A dedication to my mum@Tuesday, October 16, 2007


As human being we haf to accept the changes in our lives. Some changes is made by ourselves and some is already created by the one above.

I haf always said alot of philosophies to many people. Some i do really believe and follow and some i dun. But dis particular philosophy has made an impact in my life which is.."When the person is near, u neva appreciate them and wen dey leave, u regret and miss deir presence"

If only she knew how much i loved her. Its really unfair for her to leave me halfway and go.She has yet to see me become a graduate. She has yet to see me get a license and i drove her around.She has yet to see me get married and start my own family. She has yet to see me growing old.She has yet to know how much love i haf for her.

Many people haf said dat losing someone is natural in everyone's life. I agree wif dat point but circumstance and situation is not the same for everyone.
Evertime wen i was sick, she wiped my vomit and all, and now she made me wipe her vomit but she was not there to see it. If only i realised how sick she was, how sad she was. Looking at her sleeping right infront of my eyes and knowing she is not gonna wake up anymore is really painful. Losing someone close is really a painful path to go through and wad can be worse wen u are being blamed for the person's lifeto be gone. How can i bear it wen the fingers are pointing at me for her death. I have complaint many times abt her, i dun really like her nagging at times but neva haf i told dat she must leave the world and me.

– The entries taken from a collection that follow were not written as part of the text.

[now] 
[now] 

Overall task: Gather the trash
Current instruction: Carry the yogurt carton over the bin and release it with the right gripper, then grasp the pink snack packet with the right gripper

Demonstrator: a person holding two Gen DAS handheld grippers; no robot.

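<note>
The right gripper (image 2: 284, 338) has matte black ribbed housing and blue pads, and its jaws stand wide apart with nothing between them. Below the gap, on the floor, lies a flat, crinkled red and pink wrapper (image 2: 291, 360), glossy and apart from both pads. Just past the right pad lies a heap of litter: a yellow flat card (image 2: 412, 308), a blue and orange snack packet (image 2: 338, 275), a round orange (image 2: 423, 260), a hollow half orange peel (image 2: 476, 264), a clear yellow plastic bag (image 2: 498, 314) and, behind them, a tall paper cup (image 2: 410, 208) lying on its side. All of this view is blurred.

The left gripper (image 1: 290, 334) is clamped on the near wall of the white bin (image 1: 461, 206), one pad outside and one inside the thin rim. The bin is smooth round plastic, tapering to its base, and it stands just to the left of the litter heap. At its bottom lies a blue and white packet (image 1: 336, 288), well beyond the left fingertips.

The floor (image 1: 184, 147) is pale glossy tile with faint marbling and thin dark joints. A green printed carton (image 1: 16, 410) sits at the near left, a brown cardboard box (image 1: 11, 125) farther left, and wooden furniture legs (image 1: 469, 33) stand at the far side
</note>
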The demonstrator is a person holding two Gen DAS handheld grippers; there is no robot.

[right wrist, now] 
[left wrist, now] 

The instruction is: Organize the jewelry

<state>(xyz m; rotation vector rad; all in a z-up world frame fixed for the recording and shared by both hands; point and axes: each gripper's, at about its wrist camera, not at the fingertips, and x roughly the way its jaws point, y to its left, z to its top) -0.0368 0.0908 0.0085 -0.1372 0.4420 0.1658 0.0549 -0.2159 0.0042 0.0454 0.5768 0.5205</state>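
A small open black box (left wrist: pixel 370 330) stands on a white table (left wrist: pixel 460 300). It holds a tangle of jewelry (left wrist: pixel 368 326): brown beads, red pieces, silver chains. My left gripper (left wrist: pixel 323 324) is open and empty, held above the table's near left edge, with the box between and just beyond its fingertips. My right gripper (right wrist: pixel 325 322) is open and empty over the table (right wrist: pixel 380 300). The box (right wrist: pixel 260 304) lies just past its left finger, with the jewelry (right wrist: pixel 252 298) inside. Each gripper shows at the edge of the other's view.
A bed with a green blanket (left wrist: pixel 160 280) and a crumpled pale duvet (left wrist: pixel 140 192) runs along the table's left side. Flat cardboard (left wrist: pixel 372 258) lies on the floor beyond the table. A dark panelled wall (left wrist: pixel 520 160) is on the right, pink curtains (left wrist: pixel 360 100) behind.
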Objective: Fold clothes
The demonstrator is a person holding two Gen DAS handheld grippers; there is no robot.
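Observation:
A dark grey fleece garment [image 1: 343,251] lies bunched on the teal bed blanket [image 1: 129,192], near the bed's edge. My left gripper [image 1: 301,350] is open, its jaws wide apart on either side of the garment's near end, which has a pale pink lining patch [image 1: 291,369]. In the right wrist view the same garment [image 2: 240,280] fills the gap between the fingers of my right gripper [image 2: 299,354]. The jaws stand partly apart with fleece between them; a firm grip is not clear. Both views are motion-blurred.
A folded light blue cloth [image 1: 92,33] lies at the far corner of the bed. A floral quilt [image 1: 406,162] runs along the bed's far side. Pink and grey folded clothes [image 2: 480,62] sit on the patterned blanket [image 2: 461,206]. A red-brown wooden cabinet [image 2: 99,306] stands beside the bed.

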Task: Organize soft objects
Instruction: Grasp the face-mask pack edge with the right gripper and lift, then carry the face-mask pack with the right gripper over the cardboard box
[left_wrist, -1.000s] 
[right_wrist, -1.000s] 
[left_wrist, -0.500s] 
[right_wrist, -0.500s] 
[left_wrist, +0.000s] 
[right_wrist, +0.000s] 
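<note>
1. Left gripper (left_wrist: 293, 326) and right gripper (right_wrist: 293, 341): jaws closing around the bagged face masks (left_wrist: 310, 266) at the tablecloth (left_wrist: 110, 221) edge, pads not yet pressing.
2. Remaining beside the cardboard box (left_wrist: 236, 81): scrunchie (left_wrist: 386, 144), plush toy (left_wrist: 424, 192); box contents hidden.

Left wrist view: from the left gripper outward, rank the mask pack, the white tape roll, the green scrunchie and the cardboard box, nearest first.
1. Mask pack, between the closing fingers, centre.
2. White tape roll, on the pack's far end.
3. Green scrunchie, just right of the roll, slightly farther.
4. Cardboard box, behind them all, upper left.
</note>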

If only she was here, she would fight for my rights and tell off everyone who is talking abt me. But she is not.
I really miss her alot.
I miss her laughter.
I miss her lame jokes.
I miss her watching Vijay movie engrossly.
I miss her talking to the dogs.
I miss her dancing.
I miss asking her to bring me to mac and she will be wondering wad to buy as she dun normally eat fastfood.
Then she will ask why my burger is bigger den hers.
I miss her enjoying her coffee at Mac.
I miss her enjoying her breakfast at coffeeshop.
I miss her talking to me while she is cooking.
I miss her style of dressing up.
I miss her enjoying swensens ice cream.
I miss watching many movies wif her in theatre.
I miss her asking many questions when she is watching english movie as she dun really watch dem.
I miss her admiring me wen i am going out.
I miss her asking wen i am gonna haf a boyfren.
I miss her cooking though i complaint abt it.
I miss waking her up for work.
I miss her singing.
I miss calling her by her full name.
I miss her short height.
I miss her happiness wen i brought her out for mother's day.
I miss her wiping my tears wen i am really down.
I miss her sleeping in my room where she said the only place she gets to sleep peacefully.
I miss her playing computer games.
I miss watching her do puzzles.
I miss watching her eat sweets and choc like kids.
I miss talking to her.
I miss her alot.
I miss her voice.
I miss her smell.
I miss her touch and
I miss calling her Ma.

How i wish she cld be wif me now, How i wish she could hug me now, How i wish she could wipe my tears. Even though i was in her womb for only 9 months, she and i know it was a lifetime bond. Our bond can neva be explained in words. There was so much things i wanted to talk to her, There was so much jokes i wanted to share wif her but she left without listening to me and my jokes. The only mistake we both did was, we loved and like each other so much but we neva showed it out.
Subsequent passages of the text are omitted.